More than 20,000 CDs and DVDs of alternatives to animal dissections have been sold in India by InterNICHE that has an arrangement with various producers of such software such as Schneider and Morse. This includes at least 2,000 copies of Pro Dissector Frog and 5,000 pharmacology packages that include the ExPharm software developed by R. Raveendran.

Mint couldn’t immediately estimate the number of colleges that have moved to digital dissections or the market opportunity presented by this. An individual licence of Pro Dissector sells for $79.95 (around 4,741 today). Another company, Emantras Inc. sells various animal dissection applications useful for middle school students.

Similar software is being developed in India too. In 1989, Raveendran from Puducherry’s Jawaharlal Institute of Postgraduate Medical Education and Research (JIPMER) created ExPharm, a computer-assisted learning package, which simulates animal experiments that can be used to demonstrate the effect of a drug on different animals. “Students can control drug dosages to be given to certain animals and the appropriate response is displayed on the blood pressure monitor connected to the computer," said Raveendran.

A free trial version of ExPharm is available online and the Pharmacy Council of India has asked all colleges offering pharmacy courses to use the software.

In January 2011, Reed Elsevier Plc, a publisher of science books and journals, bought the rights to the software from Raveendran and launched ExPharm Pro in India. Since then, the product which costs 29,700, has attracted 22 subscriptions from various colleges including BITS Pilani, DY Patil and Lovely Professional University.

Much of the demand arises from recommendations such as the ones by UGC and the Pharmacy Council, said Tanu Sharma, manager–operations, Elsevier Health Sciences. “Due to growing concerns from animal rights organizations and environmental bodies, there is an impending ban on animal dissection," said Sharma.

“Pharmacy Council of India, Medical Council of India, and CPCSEA (Committee for the Purpose of Control and Supervision of Experiments on Animals) have all endorsed the usage of such products for educational purposes," she said.

“At undergraduate levels, in zoology and life sciences, it is better to practice on virtual dissection software. As a pilot also, you first practice on simulators and then actual aircrafts. It is important to understand the anatomy of an animal perfectly and then students can work on cadavers. Many of these students might not even pursue life sciences and may end up becoming bankers," said K.K. Sharma, head of the zoology department at MDS University, Ajmer, who was also a member of the expert UGC committee that issued guidelines to phase out animal dissections. Sharma added that he believes animal dissections become pertinent at postgraduate levels.

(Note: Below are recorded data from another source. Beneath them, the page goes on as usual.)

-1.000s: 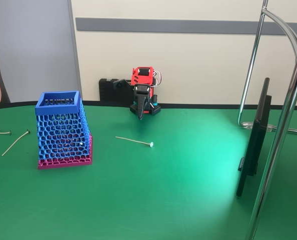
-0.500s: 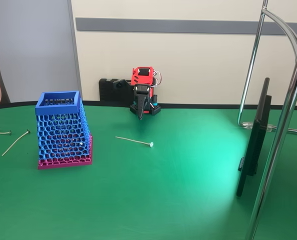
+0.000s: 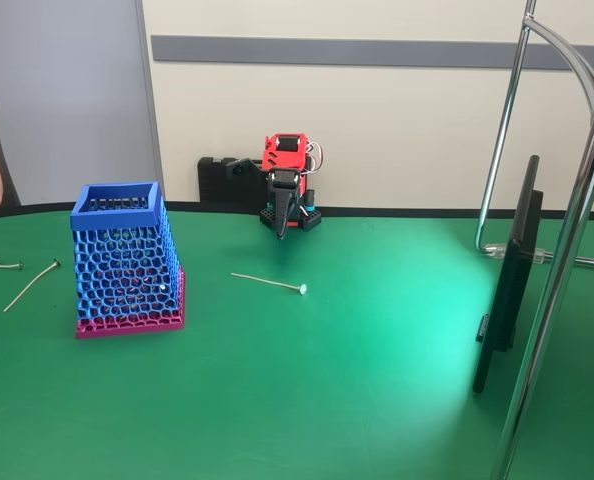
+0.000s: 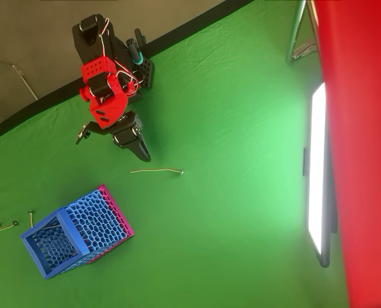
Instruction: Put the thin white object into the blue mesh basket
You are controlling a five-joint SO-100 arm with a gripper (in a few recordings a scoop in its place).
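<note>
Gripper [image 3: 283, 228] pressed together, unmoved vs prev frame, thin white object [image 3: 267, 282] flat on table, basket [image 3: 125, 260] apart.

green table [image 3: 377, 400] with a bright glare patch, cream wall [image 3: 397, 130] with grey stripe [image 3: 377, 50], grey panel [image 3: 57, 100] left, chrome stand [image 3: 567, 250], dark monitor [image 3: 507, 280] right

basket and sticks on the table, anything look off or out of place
Nothing looks damaged or spilled. The blue mesh basket stands upright, the thin white object lies flat on the green table, and a few similar sticks lie loose left of the basket.
</note>
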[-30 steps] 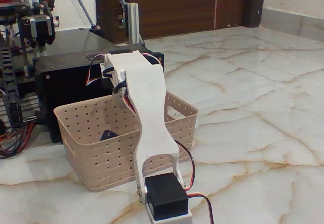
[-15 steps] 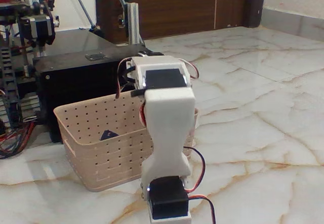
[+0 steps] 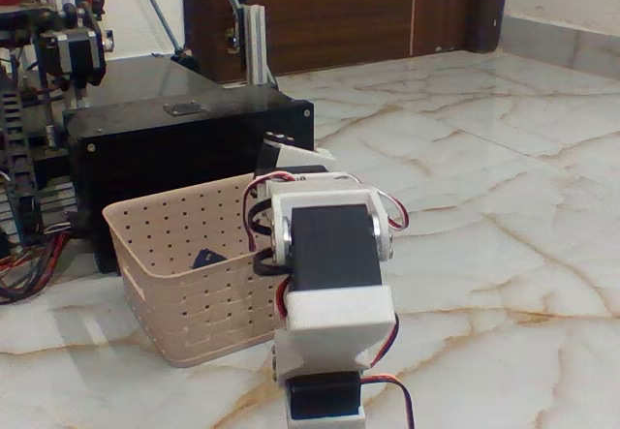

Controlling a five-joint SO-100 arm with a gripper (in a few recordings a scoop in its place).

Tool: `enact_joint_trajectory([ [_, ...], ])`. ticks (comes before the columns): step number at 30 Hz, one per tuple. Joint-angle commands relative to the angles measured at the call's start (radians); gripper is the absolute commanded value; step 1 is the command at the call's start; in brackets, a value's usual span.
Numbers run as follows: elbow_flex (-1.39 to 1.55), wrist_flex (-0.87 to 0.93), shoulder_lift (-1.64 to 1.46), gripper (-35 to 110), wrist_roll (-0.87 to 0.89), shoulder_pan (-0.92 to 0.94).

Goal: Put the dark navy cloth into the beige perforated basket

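nearest the camera in the fixed view, the white plastic arm with its black servo block [image 3: 334, 255] is seen folded low, blocking the right part of the rectangular beige perforated plastic basket [image 3: 179, 303]. the two-finger gripper is hidden behind the arm's own body; whether the fingers are open or closed cannot be told.

inside the basket, against the far wall, the small dark navy cloth [image 3: 205, 258] is observed as a small folded patch above the near rim. it is judged to lie in the basket, apart from the arm. the placing step is therefore judged complete and the arm parked; no further move is judged necessary beyond holding clear of the basket.

only a corner of the cloth is visible, so its long axis and heading cannot be determined.

behind the basket, a large glossy black box [image 3: 184, 143] is noted, on the marble floor [image 3: 484, 206].
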State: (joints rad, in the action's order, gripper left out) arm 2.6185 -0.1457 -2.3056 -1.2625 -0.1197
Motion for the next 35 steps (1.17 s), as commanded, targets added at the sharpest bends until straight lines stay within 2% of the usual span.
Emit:
enact_joint_trajectory([
  [1,0.035,-0.035,-0.061,0,-0.025,0.006],
  [8,0.351,-0.377,-0.12,0,-0.092,0.026],
  [14,0.463,-0.489,-0.12,0,-0.129,0.04],
  [20,0.463,-0.499,-0.12,0,-0.153,0.038],
  [25,0.463,-0.52,-0.12,0,-0.249,0.038],
  [35,0.463,-0.537,-0.117,0,-0.264,0.038],
])
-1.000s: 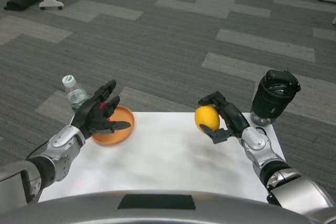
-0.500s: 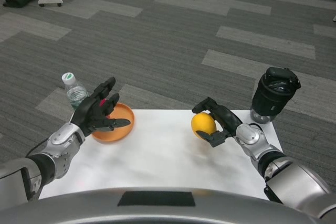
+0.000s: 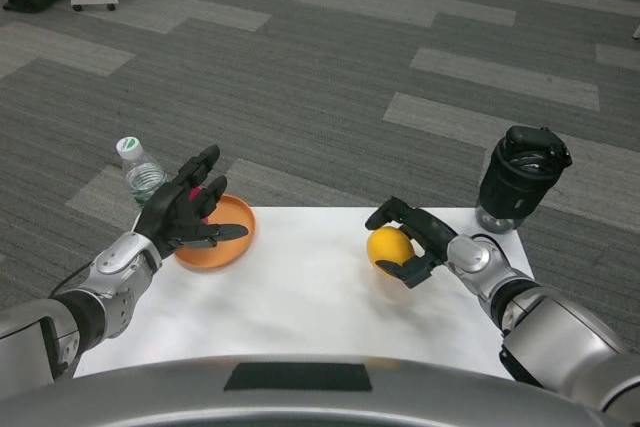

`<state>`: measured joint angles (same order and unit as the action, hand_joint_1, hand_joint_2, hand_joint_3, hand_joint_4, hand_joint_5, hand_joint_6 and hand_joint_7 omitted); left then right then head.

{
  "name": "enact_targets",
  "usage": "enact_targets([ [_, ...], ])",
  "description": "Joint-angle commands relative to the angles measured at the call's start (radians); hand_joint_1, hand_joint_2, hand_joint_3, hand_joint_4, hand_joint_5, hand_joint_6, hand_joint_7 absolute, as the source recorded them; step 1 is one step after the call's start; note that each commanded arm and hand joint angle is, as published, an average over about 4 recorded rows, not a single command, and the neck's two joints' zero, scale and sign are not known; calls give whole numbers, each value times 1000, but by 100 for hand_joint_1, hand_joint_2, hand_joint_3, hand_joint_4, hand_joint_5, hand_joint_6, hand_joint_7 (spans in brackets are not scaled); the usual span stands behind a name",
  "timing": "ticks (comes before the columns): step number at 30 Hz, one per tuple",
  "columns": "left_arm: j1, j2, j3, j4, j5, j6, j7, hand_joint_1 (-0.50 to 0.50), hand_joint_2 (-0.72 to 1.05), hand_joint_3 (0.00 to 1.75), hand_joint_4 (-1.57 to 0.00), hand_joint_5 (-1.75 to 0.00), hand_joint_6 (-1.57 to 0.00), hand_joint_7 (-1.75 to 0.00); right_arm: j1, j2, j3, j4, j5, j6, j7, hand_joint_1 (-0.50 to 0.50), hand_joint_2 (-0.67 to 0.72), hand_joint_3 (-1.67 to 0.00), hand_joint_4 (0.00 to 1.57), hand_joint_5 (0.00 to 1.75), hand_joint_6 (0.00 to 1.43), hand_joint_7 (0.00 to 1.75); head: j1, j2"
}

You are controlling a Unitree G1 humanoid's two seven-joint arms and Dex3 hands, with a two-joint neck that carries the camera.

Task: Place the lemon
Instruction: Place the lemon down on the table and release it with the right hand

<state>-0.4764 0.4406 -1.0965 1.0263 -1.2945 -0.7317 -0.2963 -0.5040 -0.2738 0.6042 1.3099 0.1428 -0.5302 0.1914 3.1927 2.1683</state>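
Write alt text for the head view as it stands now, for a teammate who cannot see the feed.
The right robot hand holds a yellow lemon over the white table. The left robot hand hovers, fingers spread, over an orange bowl at the table's far left corner. A water bottle and a black blender jar stand at the far corners.

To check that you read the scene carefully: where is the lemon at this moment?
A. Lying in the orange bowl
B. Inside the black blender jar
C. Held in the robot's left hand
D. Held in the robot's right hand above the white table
D: the right hand wraps its fingers around the lemon over the white table, while the orange bowl sits under the empty left hand.
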Motion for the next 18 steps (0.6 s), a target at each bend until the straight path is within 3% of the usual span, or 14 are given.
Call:
enact_targets([
  [1, -16, 1, 3, 6, -2, -3, 2, 50, 34, 9, 0, 0, 0, 0, -21, 4, -4, 21, 11, 16, -4, -25, -54, -135, 0, 175, 0, 140, 1, -1],
  [8, -14, 1, 3, 3, -2, -5, 2, 50, 34, 9, 0, 0, 0, 0, -21, 5, -9, 28, 11, 20, -4, -19, -54, -123, 0, 160, 0, 122, 0, -3],
  [14, -14, 1, 4, 4, -2, -5, 2, 50, 34, 9, 0, 0, 0, 0, -21, 5, -11, 30, 12, 21, -3, -17, -54, -103, 0, 136, 0, 106, -1, -3],
  [18, -14, 1, 4, 4, -2, -5, 2, 50, 34, 9, 0, 0, 0, 0, -21, 5, -12, 31, 12, 23, -2, -17, -45, -83, 0, 112, 0, 91, -2, -2],
])
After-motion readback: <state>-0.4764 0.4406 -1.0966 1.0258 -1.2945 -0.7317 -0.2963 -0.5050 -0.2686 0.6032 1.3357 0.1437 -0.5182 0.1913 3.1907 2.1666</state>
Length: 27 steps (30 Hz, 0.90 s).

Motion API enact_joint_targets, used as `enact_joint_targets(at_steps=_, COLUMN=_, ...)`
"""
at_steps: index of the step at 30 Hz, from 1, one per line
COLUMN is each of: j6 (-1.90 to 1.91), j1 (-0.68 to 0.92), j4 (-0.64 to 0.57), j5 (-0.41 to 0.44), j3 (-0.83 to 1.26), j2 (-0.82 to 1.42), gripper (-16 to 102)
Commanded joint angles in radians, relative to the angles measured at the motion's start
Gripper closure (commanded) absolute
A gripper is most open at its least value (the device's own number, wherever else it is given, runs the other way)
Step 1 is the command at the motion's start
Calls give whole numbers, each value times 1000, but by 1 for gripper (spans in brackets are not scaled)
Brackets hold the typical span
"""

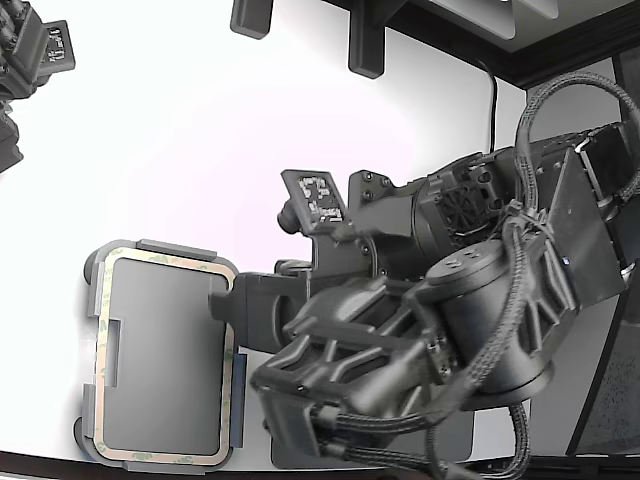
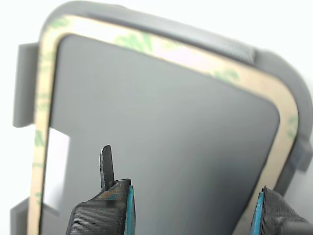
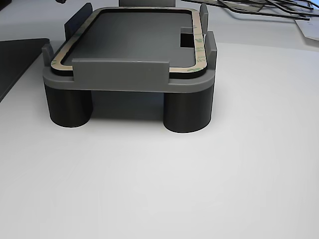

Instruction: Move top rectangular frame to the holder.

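Frame [image 1: 232, 340] already sits in the holder [image 1: 150, 247] — lying flat inside the raised tabs, on the white tabletop [image 1: 180, 130] at the exterior view's lower left. End effector [image 2: 193, 210] hovers over the holder's dark middle, jaws spread wide, holding nothing.

Judgement: placement looks done, only pulling away is left. Risks — a fingertip [image 2: 106, 166] dragging low could snag the thin frame's edge and lift it out of the tabs; in the other view the frame's near corner looks tight to the tab [image 3: 119, 69], so a nudge could ride it up crooked. Arm bumping the holder would shift the whole stand.

Robot lab: white bench [image 1: 200, 130], fixture [image 3: 129, 79].
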Motion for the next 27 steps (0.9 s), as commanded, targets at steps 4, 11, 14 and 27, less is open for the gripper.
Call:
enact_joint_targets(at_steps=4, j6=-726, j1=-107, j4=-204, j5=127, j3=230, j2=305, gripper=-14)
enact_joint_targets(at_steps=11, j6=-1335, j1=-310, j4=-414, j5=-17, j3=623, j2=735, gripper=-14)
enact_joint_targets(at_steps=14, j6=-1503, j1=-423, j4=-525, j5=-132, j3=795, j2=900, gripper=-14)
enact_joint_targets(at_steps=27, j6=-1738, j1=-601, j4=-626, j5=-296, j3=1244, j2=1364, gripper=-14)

Not everyone is convinced.

“We are producing a generation of students who have no idea what the animal is made of. In order to understand tissues and blood vessels, you have to feel them with your forceps," said P.K Sinha from the zoology department of Hindu College, Delhi University. “It is unfortunate that we are moving to software; comprehensive knowledge can only be gained after opening the animals."

That’s debatable, according to a veterinarian who teaches at IGIB.

“We should not keep dissecting animals to see things that we already know. Frog dissection in class 12 did not make any difference to my manual skills," said Aggarwal’s instructor Vijay Pal Singh.